> [Exercise goal] Every line below that carries the word "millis" needs to be copied.

══ Material provided

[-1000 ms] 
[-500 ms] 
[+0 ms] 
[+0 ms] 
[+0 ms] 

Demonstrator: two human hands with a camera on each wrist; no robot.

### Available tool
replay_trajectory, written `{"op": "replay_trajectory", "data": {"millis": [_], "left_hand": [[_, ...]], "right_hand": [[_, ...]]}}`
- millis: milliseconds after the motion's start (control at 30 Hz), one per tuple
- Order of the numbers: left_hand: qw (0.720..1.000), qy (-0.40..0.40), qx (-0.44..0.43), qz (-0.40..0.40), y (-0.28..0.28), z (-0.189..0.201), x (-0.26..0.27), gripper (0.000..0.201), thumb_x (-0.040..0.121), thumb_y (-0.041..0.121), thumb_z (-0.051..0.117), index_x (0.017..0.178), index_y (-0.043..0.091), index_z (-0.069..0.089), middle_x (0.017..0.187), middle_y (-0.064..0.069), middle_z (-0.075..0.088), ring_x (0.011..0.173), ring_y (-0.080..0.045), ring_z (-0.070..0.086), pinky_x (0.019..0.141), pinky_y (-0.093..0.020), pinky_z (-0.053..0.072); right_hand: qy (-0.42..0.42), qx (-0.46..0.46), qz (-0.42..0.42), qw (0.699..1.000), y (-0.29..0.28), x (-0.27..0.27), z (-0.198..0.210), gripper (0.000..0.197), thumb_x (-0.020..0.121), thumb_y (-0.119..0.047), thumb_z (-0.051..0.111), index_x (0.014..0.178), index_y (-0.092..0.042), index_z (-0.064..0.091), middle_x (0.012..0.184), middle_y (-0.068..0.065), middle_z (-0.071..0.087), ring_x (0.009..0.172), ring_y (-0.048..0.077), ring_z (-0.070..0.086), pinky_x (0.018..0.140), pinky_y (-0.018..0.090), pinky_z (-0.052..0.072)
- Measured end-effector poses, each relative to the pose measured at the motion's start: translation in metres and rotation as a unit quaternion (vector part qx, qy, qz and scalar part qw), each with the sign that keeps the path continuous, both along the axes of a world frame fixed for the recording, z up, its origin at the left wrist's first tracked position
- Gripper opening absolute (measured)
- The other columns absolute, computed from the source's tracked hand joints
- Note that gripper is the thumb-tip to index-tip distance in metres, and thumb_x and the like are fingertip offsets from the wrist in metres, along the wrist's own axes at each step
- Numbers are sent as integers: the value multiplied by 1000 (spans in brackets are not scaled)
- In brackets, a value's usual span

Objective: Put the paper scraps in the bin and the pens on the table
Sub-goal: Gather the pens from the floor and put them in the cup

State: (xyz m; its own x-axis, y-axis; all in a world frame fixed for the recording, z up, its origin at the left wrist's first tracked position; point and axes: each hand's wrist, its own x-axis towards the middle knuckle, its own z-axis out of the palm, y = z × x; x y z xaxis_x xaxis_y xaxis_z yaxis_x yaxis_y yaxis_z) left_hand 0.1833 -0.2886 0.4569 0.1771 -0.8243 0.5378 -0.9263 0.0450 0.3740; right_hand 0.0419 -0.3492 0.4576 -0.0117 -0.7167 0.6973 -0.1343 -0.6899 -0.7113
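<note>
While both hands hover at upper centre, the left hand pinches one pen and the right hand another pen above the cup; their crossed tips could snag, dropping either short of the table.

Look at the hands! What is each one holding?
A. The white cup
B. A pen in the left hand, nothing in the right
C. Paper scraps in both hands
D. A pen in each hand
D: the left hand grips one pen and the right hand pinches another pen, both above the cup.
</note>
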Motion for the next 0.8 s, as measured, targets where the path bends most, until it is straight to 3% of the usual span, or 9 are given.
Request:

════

> [Result for this exercise]
replay_trajectory, written `{"op": "replay_trajectory", "data": {"millis": [_], "left_hand": [[_, ...]], "right_hand": [[_, ...]]}}`
- millis: milliseconds after the motion's start (control at 30 Hz), one per tuple

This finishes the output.